### TASK REQUIREMENTS
Every line from the one with "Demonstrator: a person" to the one with "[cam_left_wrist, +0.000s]", including those two, is to be copied exactly; all other lines of the entries below are left out.

[Stored dataset items]
= = = = =

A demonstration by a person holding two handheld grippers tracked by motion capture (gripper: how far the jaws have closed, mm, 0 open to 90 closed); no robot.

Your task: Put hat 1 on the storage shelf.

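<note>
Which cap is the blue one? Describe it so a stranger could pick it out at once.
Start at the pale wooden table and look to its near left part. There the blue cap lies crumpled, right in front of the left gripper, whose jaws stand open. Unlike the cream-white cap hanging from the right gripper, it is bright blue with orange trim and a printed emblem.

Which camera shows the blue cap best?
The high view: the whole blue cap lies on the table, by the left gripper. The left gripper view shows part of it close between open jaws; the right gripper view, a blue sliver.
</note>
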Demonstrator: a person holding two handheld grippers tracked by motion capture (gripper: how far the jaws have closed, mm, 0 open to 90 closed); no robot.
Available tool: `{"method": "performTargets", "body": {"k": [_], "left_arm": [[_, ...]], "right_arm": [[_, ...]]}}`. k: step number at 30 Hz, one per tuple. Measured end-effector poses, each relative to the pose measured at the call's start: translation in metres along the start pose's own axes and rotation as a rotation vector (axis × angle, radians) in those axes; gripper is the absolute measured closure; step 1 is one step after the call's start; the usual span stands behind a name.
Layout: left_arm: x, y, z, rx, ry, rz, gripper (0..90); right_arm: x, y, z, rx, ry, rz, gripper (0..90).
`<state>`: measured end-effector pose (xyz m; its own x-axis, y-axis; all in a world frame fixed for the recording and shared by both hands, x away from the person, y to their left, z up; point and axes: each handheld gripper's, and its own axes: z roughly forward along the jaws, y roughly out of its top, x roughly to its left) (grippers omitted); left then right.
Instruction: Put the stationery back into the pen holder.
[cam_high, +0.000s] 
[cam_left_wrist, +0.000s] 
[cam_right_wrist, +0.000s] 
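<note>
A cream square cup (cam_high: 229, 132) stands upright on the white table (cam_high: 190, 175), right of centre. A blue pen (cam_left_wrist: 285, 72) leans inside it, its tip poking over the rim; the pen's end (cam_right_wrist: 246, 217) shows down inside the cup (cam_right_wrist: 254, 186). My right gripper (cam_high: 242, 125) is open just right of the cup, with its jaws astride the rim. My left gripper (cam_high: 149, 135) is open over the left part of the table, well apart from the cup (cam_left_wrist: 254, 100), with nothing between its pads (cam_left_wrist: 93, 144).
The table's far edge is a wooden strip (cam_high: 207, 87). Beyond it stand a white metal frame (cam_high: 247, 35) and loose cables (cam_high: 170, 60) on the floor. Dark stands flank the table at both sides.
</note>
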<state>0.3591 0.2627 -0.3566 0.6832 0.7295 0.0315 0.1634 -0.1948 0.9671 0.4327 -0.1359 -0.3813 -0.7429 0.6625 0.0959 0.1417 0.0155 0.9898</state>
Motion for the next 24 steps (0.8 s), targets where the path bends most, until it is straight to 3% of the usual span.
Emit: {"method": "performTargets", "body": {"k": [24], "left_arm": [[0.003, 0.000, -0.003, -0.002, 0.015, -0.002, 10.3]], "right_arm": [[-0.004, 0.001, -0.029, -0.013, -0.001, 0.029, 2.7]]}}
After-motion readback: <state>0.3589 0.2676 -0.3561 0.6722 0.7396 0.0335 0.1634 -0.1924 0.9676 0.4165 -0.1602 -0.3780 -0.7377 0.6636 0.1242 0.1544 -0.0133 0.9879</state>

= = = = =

### ANSWER
Demonstrator: a person holding two handheld grippers tracked by motion capture (gripper: how far the jaws have closed, mm, 0 open to 90 closed); no robot.
Available tool: `{"method": "performTargets", "body": {"k": [_], "left_arm": [[_, ...]], "right_arm": [[_, ...]]}}`. k: step number at 30 Hz, one per tuple. Measured end-effector poses, each relative to the pose measured at the call's start: translation in metres along the start pose's own axes and rotation as a rotation vector (axis × angle, radians) in those axes; gripper is the absolute measured closure; step 1 is one step after the call's start; the usual span stands behind a name.
Layout: left_arm: x, y, z, rx, ry, rz, gripper (0..90); right_arm: x, y, z, rx, ry, rz, gripper (0..90).
`<state>`: measured end-effector pose (xyz m; its own x-axis, y-axis; all in a world frame fixed for the recording and shared by both hands, x away from the person, y to their left, z up; point and axes: each handheld gripper's, and its own axes: z roughly forward along the jaws, y roughly out of its top, x roughly to its left) (grippers omitted); left then right.
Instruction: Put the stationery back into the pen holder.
[cam_high, +0.000s] 
[cam_left_wrist, +0.000s] 

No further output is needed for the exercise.